**Work to be completed**
Determine how many lines of the material hold the string "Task" and reply with only that number.

(Entries shown)

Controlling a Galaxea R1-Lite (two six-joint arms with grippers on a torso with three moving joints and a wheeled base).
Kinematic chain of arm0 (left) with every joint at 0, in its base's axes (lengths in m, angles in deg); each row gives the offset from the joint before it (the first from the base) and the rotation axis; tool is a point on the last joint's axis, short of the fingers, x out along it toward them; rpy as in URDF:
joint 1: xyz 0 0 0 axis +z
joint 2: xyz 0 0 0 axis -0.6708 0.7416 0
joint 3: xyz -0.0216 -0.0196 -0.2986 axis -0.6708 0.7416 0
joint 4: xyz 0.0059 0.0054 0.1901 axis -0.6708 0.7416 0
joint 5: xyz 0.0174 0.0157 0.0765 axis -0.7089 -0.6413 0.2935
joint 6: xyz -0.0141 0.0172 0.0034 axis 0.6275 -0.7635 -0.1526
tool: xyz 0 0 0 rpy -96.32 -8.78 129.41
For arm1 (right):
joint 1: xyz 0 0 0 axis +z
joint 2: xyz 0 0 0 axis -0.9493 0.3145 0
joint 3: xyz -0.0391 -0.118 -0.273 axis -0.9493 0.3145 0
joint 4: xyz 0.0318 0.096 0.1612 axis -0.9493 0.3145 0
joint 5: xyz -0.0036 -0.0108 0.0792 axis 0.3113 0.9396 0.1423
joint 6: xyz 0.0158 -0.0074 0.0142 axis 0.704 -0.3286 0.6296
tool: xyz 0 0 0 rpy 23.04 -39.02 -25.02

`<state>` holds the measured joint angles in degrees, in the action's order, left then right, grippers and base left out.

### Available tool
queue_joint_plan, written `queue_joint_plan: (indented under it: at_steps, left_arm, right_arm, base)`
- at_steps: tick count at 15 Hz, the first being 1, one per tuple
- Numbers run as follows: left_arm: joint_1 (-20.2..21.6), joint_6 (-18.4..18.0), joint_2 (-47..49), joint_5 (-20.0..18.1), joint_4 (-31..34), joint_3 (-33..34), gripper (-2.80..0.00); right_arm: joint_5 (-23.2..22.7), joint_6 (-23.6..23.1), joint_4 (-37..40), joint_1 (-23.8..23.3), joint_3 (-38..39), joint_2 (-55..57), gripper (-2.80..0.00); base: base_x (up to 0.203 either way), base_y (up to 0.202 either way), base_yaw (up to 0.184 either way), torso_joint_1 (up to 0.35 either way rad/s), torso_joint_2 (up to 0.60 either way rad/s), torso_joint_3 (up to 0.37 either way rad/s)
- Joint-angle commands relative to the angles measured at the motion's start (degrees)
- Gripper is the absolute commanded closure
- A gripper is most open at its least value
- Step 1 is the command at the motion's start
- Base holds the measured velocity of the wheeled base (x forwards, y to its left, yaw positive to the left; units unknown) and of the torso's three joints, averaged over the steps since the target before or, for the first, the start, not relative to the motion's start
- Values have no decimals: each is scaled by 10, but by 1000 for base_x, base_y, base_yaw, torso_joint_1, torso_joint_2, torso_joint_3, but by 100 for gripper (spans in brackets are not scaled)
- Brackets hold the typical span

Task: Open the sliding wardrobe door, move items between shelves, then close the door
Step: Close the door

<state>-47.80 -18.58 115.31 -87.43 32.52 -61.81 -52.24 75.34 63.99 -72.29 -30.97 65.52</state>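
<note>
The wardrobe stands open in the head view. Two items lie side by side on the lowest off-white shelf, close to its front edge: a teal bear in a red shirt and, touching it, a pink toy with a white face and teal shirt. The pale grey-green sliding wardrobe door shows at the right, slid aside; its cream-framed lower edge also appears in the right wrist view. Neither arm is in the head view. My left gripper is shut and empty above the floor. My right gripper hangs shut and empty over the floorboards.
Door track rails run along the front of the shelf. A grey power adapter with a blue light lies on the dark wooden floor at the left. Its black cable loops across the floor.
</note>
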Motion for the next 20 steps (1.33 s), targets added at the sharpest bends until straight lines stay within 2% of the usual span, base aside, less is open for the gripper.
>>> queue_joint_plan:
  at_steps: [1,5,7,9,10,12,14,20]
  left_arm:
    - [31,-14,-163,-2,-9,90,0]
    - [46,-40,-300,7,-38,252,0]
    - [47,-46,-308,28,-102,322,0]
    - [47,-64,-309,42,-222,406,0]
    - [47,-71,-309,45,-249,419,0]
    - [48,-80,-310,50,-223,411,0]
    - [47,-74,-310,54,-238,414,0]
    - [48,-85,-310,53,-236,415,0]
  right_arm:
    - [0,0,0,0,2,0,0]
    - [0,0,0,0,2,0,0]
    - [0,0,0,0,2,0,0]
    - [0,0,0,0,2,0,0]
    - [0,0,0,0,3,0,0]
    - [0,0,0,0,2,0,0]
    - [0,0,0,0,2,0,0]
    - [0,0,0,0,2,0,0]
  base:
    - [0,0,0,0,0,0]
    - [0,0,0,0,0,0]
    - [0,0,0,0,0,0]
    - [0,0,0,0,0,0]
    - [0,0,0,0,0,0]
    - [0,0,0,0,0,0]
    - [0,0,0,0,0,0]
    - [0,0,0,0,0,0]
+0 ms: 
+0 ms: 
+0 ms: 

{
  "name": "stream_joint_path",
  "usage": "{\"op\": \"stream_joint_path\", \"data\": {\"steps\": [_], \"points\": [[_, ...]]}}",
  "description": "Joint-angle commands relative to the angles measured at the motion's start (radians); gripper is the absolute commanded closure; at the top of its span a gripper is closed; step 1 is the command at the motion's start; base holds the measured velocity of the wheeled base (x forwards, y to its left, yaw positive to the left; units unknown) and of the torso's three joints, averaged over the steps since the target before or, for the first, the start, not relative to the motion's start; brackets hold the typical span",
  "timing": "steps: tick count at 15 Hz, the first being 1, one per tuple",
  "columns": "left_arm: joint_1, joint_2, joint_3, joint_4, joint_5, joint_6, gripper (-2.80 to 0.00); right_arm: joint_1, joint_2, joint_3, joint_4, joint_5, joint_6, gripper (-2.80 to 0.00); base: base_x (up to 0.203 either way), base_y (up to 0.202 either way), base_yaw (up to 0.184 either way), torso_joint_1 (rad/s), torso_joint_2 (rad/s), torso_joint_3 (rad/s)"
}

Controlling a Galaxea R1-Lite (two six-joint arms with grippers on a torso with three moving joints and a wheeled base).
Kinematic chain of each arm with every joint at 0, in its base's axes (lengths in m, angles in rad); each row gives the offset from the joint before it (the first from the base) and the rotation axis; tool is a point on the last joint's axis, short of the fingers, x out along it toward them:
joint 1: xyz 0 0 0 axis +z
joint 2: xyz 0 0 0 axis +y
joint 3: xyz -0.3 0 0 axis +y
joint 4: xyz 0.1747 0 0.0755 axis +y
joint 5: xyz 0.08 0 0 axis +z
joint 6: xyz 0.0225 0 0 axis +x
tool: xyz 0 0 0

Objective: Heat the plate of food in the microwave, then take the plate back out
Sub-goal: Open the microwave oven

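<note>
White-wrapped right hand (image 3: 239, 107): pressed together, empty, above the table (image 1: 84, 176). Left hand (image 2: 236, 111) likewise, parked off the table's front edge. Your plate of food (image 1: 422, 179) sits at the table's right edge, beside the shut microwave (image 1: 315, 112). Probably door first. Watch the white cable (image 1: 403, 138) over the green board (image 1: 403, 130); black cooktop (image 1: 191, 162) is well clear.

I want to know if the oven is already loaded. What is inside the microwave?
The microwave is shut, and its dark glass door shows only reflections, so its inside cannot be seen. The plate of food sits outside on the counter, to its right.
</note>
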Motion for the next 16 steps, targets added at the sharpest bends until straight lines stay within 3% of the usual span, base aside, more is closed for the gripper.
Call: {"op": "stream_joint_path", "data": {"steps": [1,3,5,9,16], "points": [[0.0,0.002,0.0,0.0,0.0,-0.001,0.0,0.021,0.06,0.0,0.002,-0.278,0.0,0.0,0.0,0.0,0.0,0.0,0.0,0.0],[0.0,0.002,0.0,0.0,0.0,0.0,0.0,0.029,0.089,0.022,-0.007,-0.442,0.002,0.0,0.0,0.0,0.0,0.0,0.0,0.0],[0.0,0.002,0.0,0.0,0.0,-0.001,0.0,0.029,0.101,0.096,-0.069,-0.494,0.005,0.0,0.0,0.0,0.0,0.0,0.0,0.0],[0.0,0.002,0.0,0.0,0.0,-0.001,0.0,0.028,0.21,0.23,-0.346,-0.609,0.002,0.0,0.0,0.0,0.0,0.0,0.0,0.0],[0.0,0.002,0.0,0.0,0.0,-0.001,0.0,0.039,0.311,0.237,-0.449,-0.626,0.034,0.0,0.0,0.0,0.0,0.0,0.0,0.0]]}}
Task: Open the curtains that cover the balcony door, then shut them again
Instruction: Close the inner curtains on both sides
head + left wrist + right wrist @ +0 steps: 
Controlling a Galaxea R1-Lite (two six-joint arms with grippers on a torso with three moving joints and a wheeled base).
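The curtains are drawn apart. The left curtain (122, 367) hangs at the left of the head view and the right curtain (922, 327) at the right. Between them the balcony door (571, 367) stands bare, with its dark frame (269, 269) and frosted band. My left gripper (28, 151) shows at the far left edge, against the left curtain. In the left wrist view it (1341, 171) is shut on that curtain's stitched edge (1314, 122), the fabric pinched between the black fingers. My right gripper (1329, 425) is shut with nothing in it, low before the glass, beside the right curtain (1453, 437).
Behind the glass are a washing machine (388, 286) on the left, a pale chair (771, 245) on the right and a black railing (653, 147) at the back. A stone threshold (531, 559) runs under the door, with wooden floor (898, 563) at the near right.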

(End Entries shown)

**Your solution**
2